The lineman gazed helplessly at the other two men.
“Well,” he said, bitterly, “the Law has spoken. It gets its—one belt!—because it is the Law! While we three—who had an absolute right to turn into a safety island—get 2. Two belts—for 3 men. So what do we do? Play poker? If so—I’ve a miniature deck in my hip pocket. Draw straws? If so—let’s draw—before a million tons of water sweep down here and knock us into the middle of next week.”
CHAPTER VII
WHEN THE DIAL WAS SET
“As fur that,” said the Sheriff curtly, “you kin all do—as you like. And turning abruptly, he strolled down to the water’s edge, withdrawing his convenient pocket handmirror as he did so. Morosely he glanced at the water with one eye, but kept the other on the three men, in his handmirror. They continued to stand, however, exactly where they had risen—and in utter crestfallen silence.
Then the Sheriff returned. Pocketing his handmirror as he turned. And sank down on his boulder again.

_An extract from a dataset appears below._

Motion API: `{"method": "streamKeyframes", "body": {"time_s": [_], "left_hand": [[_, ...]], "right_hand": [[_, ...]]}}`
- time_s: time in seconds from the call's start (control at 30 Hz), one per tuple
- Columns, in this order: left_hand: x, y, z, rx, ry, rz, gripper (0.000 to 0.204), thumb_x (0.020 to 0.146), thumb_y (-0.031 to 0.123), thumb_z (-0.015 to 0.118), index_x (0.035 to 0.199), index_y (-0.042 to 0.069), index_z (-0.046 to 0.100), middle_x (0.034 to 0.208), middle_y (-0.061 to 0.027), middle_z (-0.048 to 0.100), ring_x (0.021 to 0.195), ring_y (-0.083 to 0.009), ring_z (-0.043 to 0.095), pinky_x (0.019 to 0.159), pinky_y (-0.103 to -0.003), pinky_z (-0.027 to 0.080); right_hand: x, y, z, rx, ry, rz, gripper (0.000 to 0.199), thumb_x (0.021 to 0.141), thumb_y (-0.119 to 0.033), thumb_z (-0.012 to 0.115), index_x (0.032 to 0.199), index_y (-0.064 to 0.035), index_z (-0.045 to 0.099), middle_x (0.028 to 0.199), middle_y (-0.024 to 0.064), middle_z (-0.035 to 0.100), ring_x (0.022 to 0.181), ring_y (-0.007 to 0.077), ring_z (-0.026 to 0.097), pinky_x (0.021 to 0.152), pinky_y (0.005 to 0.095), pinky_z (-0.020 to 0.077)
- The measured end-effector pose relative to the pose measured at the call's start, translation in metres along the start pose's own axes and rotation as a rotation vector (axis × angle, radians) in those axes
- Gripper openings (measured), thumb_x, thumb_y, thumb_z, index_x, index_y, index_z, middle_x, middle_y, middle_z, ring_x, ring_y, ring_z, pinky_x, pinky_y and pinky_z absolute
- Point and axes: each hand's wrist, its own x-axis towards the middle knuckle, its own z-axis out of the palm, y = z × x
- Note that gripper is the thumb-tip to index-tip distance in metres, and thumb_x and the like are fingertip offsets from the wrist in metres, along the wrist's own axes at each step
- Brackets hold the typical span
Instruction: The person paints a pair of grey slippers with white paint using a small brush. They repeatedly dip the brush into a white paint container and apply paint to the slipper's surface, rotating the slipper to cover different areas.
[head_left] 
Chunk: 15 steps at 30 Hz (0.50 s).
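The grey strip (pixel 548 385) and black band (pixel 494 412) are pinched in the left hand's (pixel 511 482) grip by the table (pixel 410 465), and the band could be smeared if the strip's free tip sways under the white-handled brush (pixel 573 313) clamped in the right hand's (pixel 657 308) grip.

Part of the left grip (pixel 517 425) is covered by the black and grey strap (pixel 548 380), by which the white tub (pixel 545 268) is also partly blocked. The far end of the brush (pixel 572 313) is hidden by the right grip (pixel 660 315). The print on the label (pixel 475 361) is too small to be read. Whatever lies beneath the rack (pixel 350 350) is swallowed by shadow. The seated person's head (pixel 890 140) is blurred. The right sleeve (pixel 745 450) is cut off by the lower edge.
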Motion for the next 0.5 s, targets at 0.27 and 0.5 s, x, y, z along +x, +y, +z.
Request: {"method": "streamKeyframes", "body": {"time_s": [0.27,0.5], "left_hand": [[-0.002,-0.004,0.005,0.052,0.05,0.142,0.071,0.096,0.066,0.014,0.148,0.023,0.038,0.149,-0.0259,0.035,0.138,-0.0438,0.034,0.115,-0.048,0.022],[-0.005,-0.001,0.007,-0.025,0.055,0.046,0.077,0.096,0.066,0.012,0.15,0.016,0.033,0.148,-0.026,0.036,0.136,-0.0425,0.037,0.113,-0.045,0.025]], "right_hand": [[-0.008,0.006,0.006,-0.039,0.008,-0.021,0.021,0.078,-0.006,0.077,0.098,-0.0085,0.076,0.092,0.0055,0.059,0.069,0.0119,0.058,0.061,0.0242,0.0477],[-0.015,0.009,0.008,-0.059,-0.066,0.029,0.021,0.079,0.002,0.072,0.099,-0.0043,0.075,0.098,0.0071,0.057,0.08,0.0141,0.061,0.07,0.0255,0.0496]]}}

“Higher,” was all he said. “Whar that thar gravel-like tongue was—is a inlet now. That—that danged old fool—Philaster McCo’niss—was a double-danged idjit to think his island couldn’t never be su’merged. I’m convinced now, by God—where I wasn’t ten minutes ago that, quite aside from the dam cracking up—’twas in the bag that this island was due to at least be kivered with water.”
The lineman only bit his lips. He seemed to be thinking, deeply, intently, furiously.
“Set down—the hull three o’ you,” the Sheriff now ordered gruffly. “They ain’t no use in standing, became they ain’t no place to run to—and we got to dole out them belts—’co’ding to some fair plan.”
Apparently to expedite such distribution—or at least the quick consideration thereof—all three men dropped like plummets to their own rocks.
At which the Sheriff himself rose again, and walked clear over to the vault, where he coolly buckled on one of the life belts. Loosely, however, the upper strap entirely open, so that access to the gun under his left armpit was still as facile.
Then, looking just a bit like Tweedledee—and realizing that he did, for the Sheriff had once read a copy of Alice—he returned to his own boulder.
“We-ell,” he said, to no one in particular, “the one man who—who had valid and legitymate business on this island is set—and fixed! Fur all the dams going down—and the waters going up. And—but I don’t see no kyards brung out yit—fur to hold a poker game fur them other two belts?”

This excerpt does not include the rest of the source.